** TRY IT **
Please set down exactly the lines of the listing below from the line containing "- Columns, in" through the line containing "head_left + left", both lines included, leaving out all other lines.

** INFORMATION SUPPLIED **
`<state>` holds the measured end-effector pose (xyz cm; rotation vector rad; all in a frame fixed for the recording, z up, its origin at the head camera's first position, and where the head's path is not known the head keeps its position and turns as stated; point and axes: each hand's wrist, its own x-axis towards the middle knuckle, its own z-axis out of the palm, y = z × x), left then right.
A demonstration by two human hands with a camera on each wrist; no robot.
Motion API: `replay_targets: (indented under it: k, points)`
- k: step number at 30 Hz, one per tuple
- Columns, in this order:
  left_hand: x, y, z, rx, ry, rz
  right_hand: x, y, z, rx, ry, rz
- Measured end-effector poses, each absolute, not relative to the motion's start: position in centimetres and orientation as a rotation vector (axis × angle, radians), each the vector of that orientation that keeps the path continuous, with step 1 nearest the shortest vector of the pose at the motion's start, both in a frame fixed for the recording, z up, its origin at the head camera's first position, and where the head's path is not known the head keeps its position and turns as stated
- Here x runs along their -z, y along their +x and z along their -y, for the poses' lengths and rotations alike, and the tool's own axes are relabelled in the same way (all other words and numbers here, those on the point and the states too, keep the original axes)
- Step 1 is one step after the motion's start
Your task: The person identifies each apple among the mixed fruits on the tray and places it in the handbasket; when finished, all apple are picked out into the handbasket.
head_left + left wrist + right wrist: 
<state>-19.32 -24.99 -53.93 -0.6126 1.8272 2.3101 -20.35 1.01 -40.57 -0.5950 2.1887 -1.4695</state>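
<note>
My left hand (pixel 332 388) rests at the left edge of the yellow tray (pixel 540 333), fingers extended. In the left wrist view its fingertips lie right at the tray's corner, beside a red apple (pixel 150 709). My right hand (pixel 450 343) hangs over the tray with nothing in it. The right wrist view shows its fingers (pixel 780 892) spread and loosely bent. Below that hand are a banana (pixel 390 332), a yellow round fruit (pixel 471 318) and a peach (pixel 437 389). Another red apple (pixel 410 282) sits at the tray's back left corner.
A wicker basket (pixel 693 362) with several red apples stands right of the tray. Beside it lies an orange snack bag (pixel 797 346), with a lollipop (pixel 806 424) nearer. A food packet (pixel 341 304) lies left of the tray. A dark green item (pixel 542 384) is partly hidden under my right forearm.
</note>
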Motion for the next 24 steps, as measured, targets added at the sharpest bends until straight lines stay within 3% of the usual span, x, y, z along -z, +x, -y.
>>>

** EXERCISE SOLUTION **
- Columns, in this order:
  left_hand: x, y, z, rx, ry, rz
  right_hand: x, y, z, rx, ry, rz
- Measured end-effector poses, each absolute, not relative to the motion's start: position in centimetres and orientation as a rotation vector (axis × angle, radians), each the vector of that orientation that keeps the path continuous, with step 1 nearest the shortest vector of the pose at the motion's start, both in a frame fixed for the recording, z up, its origin at the head camera's first position, and where the head's path is not known the head keeps its position and turns as stated
- Here x runs along their -z, y along their +x and z along their -y, for the poses' lengths and rotations alike, and the tool's own axes are relabelled in the same way (all other words and numbers here, those on the point and the states too, keep the original axes)
- Step 1 is one step after the motion's start
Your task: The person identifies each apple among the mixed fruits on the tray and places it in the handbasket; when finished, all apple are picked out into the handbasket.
head_left + left wrist + right wrist: 

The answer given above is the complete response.